Whenever a line of the data below holds the string "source", copy that line.

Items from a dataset
########
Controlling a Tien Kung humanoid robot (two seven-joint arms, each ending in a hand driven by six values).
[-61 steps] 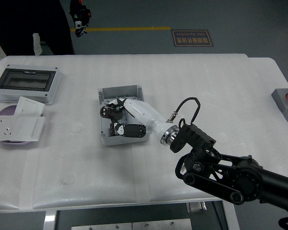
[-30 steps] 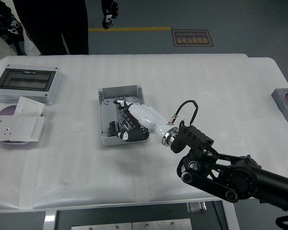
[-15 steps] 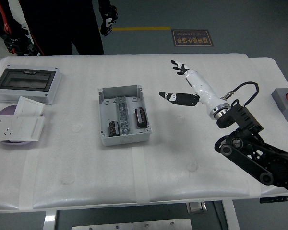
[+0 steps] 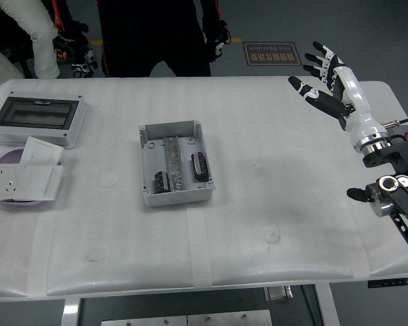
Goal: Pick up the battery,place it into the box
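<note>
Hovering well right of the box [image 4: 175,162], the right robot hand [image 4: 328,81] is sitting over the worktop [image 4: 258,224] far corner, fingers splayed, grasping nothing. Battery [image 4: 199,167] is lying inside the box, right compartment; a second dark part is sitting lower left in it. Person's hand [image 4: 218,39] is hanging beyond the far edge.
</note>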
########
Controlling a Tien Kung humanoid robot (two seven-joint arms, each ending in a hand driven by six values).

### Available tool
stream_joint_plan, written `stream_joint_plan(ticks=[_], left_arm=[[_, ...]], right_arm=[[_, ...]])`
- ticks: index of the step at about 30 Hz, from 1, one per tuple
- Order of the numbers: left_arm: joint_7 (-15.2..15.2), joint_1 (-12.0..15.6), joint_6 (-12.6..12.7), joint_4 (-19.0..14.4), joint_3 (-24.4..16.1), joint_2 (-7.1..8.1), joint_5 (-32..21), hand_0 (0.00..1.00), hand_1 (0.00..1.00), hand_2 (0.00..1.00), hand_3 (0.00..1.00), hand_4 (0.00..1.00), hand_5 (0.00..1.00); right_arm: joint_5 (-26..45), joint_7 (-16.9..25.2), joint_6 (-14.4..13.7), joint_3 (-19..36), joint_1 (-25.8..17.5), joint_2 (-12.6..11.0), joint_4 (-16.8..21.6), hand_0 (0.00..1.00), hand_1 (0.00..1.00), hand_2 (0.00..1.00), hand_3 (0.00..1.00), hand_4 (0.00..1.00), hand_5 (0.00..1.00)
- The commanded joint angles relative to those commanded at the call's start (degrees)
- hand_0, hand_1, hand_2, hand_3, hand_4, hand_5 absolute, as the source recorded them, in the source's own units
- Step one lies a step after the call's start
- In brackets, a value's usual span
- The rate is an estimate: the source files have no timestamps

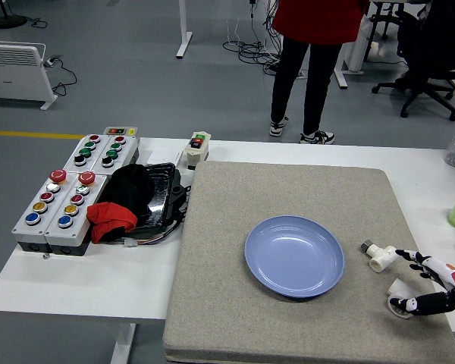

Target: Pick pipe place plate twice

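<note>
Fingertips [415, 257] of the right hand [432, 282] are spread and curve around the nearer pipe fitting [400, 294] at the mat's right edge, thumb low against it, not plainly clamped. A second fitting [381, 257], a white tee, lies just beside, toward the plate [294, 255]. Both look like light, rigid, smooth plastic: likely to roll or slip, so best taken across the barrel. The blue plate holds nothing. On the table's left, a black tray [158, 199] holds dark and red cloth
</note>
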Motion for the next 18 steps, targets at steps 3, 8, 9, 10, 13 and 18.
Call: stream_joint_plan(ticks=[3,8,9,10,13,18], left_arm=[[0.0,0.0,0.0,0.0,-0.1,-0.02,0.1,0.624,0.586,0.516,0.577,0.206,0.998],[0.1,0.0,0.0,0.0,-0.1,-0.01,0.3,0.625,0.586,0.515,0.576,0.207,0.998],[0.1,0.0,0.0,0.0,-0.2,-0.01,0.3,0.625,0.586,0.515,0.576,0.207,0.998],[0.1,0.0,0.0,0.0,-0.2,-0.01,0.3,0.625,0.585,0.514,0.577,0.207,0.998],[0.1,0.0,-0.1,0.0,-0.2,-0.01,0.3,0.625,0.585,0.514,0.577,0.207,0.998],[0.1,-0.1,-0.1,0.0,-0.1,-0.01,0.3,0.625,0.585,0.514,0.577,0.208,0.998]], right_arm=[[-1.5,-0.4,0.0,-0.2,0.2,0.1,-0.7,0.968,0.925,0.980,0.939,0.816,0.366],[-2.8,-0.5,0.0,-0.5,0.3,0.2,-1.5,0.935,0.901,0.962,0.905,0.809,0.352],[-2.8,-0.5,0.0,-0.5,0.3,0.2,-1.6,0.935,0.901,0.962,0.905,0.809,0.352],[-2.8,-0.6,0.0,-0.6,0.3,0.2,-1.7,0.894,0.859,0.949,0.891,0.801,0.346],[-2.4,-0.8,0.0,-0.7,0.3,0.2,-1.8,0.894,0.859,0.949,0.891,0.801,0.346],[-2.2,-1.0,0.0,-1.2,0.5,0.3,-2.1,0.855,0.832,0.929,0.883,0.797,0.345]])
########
:: RESPONSE ::
- hand_0, hand_1, hand_2, hand_3, hand_4, hand_5 absolute, as the source recorded them, in the source's own units
- The rate is an estimate: the source files have no timestamps

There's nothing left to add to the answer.